The marketing costs of various issues are not strictly comparable. One issue may be hard to sell, another easy, depending on the corporation's credit. An underwriter like Kuhn, Loeb may pay some of the legal and accounting fees involved in preparing an issue or may have spent months advising the company on a comprehensive financial program of which the bonds are only a part. But in the present money market it is clearly cheaper for super-solvent corporations to use a selling agent on commission.

Founded in 1910 by three Brothers Salomon, of whom two--Percy and Herbert--are still alive and at the head of the firm, Salomon Brothers & Hutzler has always been known largely as a dealer in Governments, municipals, high-grade corporate bonds, bankers acceptances, short-term paper.
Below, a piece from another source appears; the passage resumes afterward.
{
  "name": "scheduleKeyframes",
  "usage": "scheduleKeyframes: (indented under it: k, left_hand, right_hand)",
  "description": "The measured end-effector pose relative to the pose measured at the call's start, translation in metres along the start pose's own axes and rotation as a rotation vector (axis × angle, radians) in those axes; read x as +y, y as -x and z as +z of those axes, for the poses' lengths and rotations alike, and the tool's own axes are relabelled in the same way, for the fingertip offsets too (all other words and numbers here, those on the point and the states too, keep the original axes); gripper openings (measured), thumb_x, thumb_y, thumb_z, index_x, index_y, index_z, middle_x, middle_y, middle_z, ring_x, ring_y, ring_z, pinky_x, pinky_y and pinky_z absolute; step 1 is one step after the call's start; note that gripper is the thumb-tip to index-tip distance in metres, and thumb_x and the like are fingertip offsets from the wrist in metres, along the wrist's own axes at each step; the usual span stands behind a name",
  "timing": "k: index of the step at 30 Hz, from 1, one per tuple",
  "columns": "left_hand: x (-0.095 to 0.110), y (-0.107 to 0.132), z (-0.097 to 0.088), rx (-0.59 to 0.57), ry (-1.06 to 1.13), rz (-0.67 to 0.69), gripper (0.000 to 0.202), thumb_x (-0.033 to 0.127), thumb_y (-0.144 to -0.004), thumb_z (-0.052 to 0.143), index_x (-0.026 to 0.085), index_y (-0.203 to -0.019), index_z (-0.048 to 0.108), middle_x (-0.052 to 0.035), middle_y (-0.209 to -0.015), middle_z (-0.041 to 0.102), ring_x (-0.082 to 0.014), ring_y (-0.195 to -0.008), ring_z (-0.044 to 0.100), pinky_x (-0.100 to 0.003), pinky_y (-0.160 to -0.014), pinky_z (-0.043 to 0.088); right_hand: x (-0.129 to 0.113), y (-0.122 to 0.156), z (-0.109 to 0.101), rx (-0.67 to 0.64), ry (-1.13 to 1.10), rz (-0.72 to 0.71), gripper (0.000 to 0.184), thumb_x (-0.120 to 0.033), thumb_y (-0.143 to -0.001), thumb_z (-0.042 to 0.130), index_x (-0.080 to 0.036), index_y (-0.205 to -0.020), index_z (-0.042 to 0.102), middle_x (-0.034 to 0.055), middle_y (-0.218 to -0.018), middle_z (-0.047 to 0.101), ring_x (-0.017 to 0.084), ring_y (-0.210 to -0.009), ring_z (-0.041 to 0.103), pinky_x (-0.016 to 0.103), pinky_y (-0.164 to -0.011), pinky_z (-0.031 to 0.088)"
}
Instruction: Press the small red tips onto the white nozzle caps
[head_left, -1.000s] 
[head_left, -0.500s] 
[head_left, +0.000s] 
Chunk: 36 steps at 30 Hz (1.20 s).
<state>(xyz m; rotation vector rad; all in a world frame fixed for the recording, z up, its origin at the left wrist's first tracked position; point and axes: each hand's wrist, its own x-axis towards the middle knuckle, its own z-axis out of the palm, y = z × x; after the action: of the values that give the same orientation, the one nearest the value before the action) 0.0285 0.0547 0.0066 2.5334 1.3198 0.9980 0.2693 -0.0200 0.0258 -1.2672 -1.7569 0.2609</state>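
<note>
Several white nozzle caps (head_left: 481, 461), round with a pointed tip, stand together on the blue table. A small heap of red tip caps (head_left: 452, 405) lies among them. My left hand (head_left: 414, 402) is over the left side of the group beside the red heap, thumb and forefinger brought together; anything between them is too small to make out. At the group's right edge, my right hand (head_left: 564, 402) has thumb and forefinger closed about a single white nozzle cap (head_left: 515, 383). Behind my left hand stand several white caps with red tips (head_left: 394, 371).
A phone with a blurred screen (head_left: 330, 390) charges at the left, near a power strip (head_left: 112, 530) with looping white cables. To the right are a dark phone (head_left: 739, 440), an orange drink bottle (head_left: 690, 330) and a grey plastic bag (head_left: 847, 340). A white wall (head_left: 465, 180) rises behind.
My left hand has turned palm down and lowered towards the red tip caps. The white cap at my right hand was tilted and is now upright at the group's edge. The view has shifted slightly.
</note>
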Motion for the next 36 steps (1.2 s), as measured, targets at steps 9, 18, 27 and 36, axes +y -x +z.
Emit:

Because the late Arthur Salomon originally hoped to model his firm on the big London discount houses, advertisements are always signed "The Discount House of Salomon Brothers & Hutzler," though the term is almost meaningless today. Its bond and paper business keeps it in constant touch with banks and institutions, and the Socony issue was placed last week without the aid of dealers or a banking group. Moreover when the partners assembled in their private paneled dining room at No. 60 Wall st. at 8 p. m., they had earned their full $200,000 commission in one day's work.